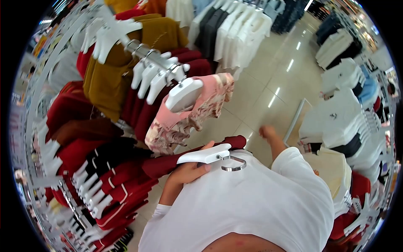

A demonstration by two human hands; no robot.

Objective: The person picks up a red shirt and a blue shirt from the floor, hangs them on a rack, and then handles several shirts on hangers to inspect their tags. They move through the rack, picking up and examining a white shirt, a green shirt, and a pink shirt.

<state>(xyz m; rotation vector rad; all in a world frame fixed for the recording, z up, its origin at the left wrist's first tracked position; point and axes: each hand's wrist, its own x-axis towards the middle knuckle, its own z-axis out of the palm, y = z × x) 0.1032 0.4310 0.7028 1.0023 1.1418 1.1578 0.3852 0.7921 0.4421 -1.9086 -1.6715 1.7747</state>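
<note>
My left hand (pixel 194 170) is wrapped round a white hanger (pixel 203 154) that carries a dark red garment (pixel 161 165). The hanger lies close against my white shirt, with its metal hook (pixel 233 164) pointing toward me. My right hand (pixel 265 132) hangs over the floor to the right, its fingers curled; what it holds, if anything, is too small to tell. In front of me, a pink top with a floral pattern (pixel 170 117) hangs on a white hanger (pixel 183 94) at the near end of a metal rail (pixel 147 52).
Mustard (pixel 103 90) and maroon garments hang along the rail. Red and black clothes (pixel 115 168) fill a lower rack at the left. White shirts (pixel 241 35) hang beyond. Stacked and hung white tops (pixel 331 117) line the right side. A tiled aisle (pixel 268 71) runs between the racks.
</note>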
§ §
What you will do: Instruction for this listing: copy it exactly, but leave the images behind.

Task answer:
A demonstration by two human hands; no robot.

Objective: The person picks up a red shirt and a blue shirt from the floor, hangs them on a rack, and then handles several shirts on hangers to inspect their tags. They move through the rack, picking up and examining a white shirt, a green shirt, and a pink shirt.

<state>(xyz m; rotation vector rad; all in a world frame fixed for the recording, z up, its origin at the left wrist's first tracked position; point and axes: each hand's wrist, its own x-axis towards the middle knuckle, its own z-axis out of the palm, y = z × x) 0.1032 0.4310 0.7028 1.0023 1.1418 1.1578 0.3852 0.7921 0.4421 -1.9086 -1.6715 1.7747</state>
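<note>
My left hand (pixel 194 170) is wrapped round a white hanger (pixel 203 154) that carries a dark red garment (pixel 161 165). The hanger lies close against my white shirt, with its metal hook (pixel 233 164) pointing toward me. My right hand (pixel 265 132) hangs over the floor to the right, its fingers curled; what it holds, if anything, is too small to tell. In front of me, a pink top with a floral pattern (pixel 170 117) hangs on a white hanger (pixel 183 94) at the near end of a metal rail (pixel 147 52).
Mustard (pixel 103 90) and maroon garments hang along the rail. Red and black clothes (pixel 115 168) fill a lower rack at the left. White shirts (pixel 241 35) hang beyond. Stacked and hung white tops (pixel 331 117) line the right side. A tiled aisle (pixel 268 71) runs between the racks.
</note>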

Work on this exercise is complete.